→ Activity: The result should be the listing below, restated exactly, with its pictures left out.

→ Dataset excerpt:
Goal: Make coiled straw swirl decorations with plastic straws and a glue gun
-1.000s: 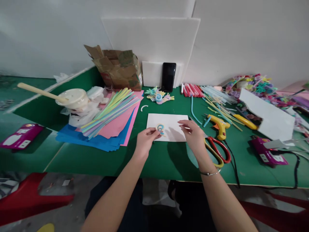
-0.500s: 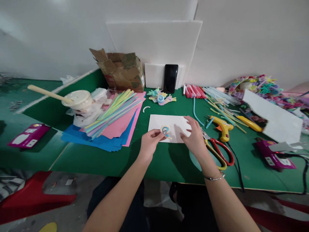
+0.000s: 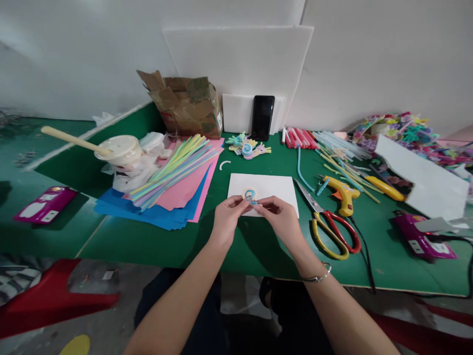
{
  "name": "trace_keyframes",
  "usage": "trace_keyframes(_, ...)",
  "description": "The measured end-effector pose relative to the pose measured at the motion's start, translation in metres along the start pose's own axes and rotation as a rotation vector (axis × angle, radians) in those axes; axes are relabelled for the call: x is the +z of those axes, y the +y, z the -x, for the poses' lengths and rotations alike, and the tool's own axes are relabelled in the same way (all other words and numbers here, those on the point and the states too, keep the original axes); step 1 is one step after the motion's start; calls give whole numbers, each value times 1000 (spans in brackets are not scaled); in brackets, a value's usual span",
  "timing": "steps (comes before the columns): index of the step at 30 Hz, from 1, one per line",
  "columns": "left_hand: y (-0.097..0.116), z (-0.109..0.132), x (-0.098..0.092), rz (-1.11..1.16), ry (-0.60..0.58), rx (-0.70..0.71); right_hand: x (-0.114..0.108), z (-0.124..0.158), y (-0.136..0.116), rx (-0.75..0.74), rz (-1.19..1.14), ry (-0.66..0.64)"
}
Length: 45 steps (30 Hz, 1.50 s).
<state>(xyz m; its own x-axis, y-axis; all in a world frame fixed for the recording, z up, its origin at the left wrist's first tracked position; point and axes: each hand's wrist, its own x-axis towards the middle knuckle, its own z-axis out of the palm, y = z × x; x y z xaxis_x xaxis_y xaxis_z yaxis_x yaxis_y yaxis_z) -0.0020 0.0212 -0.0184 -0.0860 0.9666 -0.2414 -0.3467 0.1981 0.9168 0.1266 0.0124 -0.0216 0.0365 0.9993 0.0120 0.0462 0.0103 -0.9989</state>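
Note:
A small blue-and-cream spiral [image 3: 250, 193], which looks coiled from pipe cleaner, is held just over a white board [image 3: 277, 185]. My left hand [image 3: 228, 215] pinches its left lower side between thumb and fingers. At the spiral's lower right edge, my right hand [image 3: 280, 215] has its thumb and fingertips closed on its blue end. Behind the board lies a cluster of pastel coiled pieces [image 3: 247, 148], with a short white curved strip [image 3: 224, 164] to its left. Scissors [image 3: 322, 217] with red and yellow handles rest right of my right hand, blades apart.
A yellow glue gun [image 3: 345, 196] and its cord lie right, near a yellow cutter [image 3: 385, 188] and loose pipe cleaners [image 3: 338, 159]. Pastel pipe cleaners [image 3: 177, 170] cover coloured sheets at left. A phone [image 3: 262, 118], cardboard box [image 3: 192, 106] and tub [image 3: 121, 150] stand behind.
My right hand has moved left and down from above the board's right side, its spread fingers closing on the spiral. My left hand keeps its hold, nearly in place.

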Motion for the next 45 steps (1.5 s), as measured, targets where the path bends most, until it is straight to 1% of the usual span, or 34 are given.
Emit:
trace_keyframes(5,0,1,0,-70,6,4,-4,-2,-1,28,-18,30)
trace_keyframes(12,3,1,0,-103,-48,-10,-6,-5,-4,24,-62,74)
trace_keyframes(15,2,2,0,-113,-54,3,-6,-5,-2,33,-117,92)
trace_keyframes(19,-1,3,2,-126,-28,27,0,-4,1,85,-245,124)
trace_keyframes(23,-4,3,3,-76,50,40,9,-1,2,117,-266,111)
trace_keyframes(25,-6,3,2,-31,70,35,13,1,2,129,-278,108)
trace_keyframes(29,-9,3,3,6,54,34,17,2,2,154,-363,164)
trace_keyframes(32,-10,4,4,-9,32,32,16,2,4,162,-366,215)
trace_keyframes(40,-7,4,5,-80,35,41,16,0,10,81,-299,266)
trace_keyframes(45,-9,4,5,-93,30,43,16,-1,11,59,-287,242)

→ Answer to this exercise:
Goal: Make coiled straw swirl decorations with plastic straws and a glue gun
-1.000s: 
-0.500s: 
+0.000s: 
{
  "name": "trace_keyframes",
  "usage": "trace_keyframes(_, ...)",
  "description": "The measured end-effector pose relative to the pose measured at the motion's start, translation in metres along the start pose's own axes and rotation as a rotation vector (axis × angle, radians) in those axes; axes are relabelled for the call: x is the +z of those axes, y the +y, z the -x, for the poses' lengths and rotations alike, and the tool's own axes are relabelled in the same way (all other words and numbers here, those on the point and the states too, keep the original axes); step 1 is one step after the motion's start; calls give whole numbers, each value times 1000 (spans in brackets are not scaled); in brackets, a value's usual span",
  "timing": "steps (comes before the columns): index of the step at 30 Hz, from 1, one per line",
  "columns": "left_hand: y (-0.097..0.116), z (-0.109..0.132), x (-0.098..0.092), rz (-1.11..1.16), ry (-0.60..0.58), rx (-0.70..0.71); right_hand: x (-0.114..0.108), z (-0.124..0.158), y (-0.136..0.116), rx (-0.75..0.74), rz (-1.19..1.14), ry (-0.66..0.64)"
}
Length: 45 steps (30 Hz, 1.50 s).
<state>(xyz m; its own x-axis, y-axis; all in a world frame fixed for the recording, z up, its origin at the left wrist's first tracked position; point and axes: each hand's wrist, its own x-axis towards the middle knuckle, its own z-axis out of the palm, y = z × x; x y z xaxis_x xaxis_y xaxis_z yaxis_x yaxis_y yaxis_z) -0.0020 0.0212 -0.0184 -0.0860 0.9666 -0.2414 -0.3467 0.1981 0.9168 0.1266 0.0124 -0.0216 0.0365 0.9993 0.0120 0.0462 0.0103 -0.9989</state>
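Note:
A small blue-and-cream spiral [image 3: 250, 193], which looks coiled from pipe cleaner, is held just over a white board [image 3: 277, 185]. My left hand [image 3: 228, 215] pinches its left lower side between thumb and fingers. At the spiral's lower right edge, my right hand [image 3: 280, 215] has its thumb and fingertips closed on its blue end. Behind the board lies a cluster of pastel coiled pieces [image 3: 247, 148], with a short white curved strip [image 3: 224, 164] to its left. Scissors [image 3: 322, 217] with red and yellow handles rest right of my right hand, blades apart.
A yellow glue gun [image 3: 345, 196] and its cord lie right, near a yellow cutter [image 3: 385, 188] and loose pipe cleaners [image 3: 338, 159]. Pastel pipe cleaners [image 3: 177, 170] cover coloured sheets at left. A phone [image 3: 262, 118], cardboard box [image 3: 192, 106] and tub [image 3: 121, 150] stand behind.
My right hand has moved left and down from above the board's right side, its spread fingers closing on the spiral. My left hand keeps its hold, nearly in place.
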
Motion for the next 45 steps (1.5 s), as measured, targets where the path bends most, until it is straight to 1% of the usual span, or 34 are given.
Emit:
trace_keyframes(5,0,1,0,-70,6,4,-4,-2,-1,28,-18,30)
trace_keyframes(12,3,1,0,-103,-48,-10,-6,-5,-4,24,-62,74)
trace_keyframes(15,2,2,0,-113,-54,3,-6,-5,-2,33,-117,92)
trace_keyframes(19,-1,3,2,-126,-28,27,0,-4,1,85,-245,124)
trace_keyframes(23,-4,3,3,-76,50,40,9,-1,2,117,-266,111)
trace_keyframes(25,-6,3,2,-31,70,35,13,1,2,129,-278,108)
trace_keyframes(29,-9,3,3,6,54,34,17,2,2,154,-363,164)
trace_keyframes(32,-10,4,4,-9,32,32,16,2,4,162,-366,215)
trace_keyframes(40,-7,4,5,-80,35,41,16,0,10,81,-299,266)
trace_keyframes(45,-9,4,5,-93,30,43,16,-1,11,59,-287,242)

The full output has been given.